Pendapat itu disampaikan Ketua DPRA  Tgk Muharuddin menanggapi  Jumat (16/9), terkait alokasi dana pengamanan Pilkada di Aceh. “Soal dana pengamanan pilkada bisa ditanyakan ke eksekutif,” ujarnya.

Ketua DPRA kemudian mengomentari tentang adanya wacana beberapa kalangan yang menginginkan penambahan pasukan untuk mengamankan pilkada di Aceh. Menurut Muhar, penambahan pasukan BKO hanya akan membuat suasana sedikit tegang dan seperti menggambarkan Aceh saat ini belum aman.

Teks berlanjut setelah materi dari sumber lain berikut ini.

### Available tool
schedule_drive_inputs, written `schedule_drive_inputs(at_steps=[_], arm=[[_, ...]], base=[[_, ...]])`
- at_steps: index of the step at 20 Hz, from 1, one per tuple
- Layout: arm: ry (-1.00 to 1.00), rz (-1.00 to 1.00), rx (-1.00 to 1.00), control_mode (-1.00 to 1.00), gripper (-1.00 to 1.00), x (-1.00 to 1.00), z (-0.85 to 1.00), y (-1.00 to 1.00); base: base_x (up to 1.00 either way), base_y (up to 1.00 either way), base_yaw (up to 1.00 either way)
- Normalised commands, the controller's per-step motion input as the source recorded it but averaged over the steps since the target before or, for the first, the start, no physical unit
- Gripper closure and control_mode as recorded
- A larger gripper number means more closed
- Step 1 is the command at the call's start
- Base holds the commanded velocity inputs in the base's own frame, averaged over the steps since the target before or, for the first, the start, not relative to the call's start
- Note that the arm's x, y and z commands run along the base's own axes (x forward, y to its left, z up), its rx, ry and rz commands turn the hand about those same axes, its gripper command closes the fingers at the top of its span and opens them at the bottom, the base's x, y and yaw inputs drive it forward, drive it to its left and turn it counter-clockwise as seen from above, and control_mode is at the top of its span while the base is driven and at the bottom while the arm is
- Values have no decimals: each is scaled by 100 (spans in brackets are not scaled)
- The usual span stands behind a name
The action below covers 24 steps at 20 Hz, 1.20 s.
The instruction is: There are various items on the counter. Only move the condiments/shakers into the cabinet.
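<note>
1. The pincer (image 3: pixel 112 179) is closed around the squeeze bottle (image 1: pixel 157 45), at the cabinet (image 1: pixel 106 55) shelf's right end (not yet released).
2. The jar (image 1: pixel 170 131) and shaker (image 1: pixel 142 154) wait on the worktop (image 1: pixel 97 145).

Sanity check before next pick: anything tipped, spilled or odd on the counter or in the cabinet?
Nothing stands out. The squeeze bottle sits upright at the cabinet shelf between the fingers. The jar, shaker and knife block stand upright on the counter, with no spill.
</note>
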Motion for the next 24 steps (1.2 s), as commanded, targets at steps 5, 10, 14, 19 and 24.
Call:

Padahal kata Muhar, saat ini sudah sebelas tahun Aceh menjalani proses damai, dan ia sangat yakin tidak akan ada lagi gesekan-gesekan, termasuk dalam proses tahapan pelaksanaan pilkada. “Menurut saya, saat ini tidak perlu penambahan pasukan ke Aceh, saya pikir dengan pasukan (Polri) yang sudah ada dibantu pasukan TNI, Insya Allah sudah memadai. Aceh tidak suram lho, sudah sebelas tahun kita damai, Insya Allah kali ini sama-sama kita wujudkan pilkada yang aman dan damai,” kata Muharuddin.

 

Hal Yang Perlu Dipertanyakan.

 

Timbulnya sikap dari petinggi DPR Aceh yang tidak menyambut positip atas penambahan pasukan pengamanan menjelang pelaksanaan Pilkada Aceh 2017 tentunya akan menjadi pertanyaan bagi kita semua, khususnya masyarakat Aceh. Mengapa petinggi DPR Aceh timbul sikap seperti itu? Apakah DPR Aceh sudah dapat menjamin keamanan menjelang pelaksanaan Polkada Aceh 2017 mendatang?Apakah ada rencana rahasia yang sudah dipersiapkan petinggi DPR Aceh untuk Pilkada Aceh 2017 mendatang? Sikap petinggi DPR Aceh tersebut secara tidak langsung sudah mengarah untuk mengancam kebebasan masyarakat aceh dalam pesta demokrasi tersebut. Sebaliknya sudah seharusnya sebagai wakil rakyat yang sudah dipilih dan dipercaya oleh rakyat sebagai unsur penyelenggara pemerintahan daerah dapat memberikan rasa keamanan dan ketentraman bagi rakyat Aceh secara keseluruhan. Mudah-mudahan sikap dari petinggi DPR Aceh yang belum bisa menerima rencana adanya penambahan pasukan pengamanan menjelang Pilkada Aceh 2017 mendatang, hanya merupakan “lelucon” gaya baru belaka. Kami disini masih percaya bahwasannya DPR Aceh akan memberikan ruang dan waktu terhadap kehadiran penambahan pasukan pengamanan Pilkada tersebut, demi keamanan dan ketentraman masyarakat Aceh menjelang pelaksanaan Pilkada  Aceh 2017 mendatang. Semoga pelaksanaan Pilkada Aceh 2017 mendatang dapat melahirkan pemimpin yang baru secara jujur dan adil, demi terciptanya Aceh yang lebih baik dari tahun sebelumnya.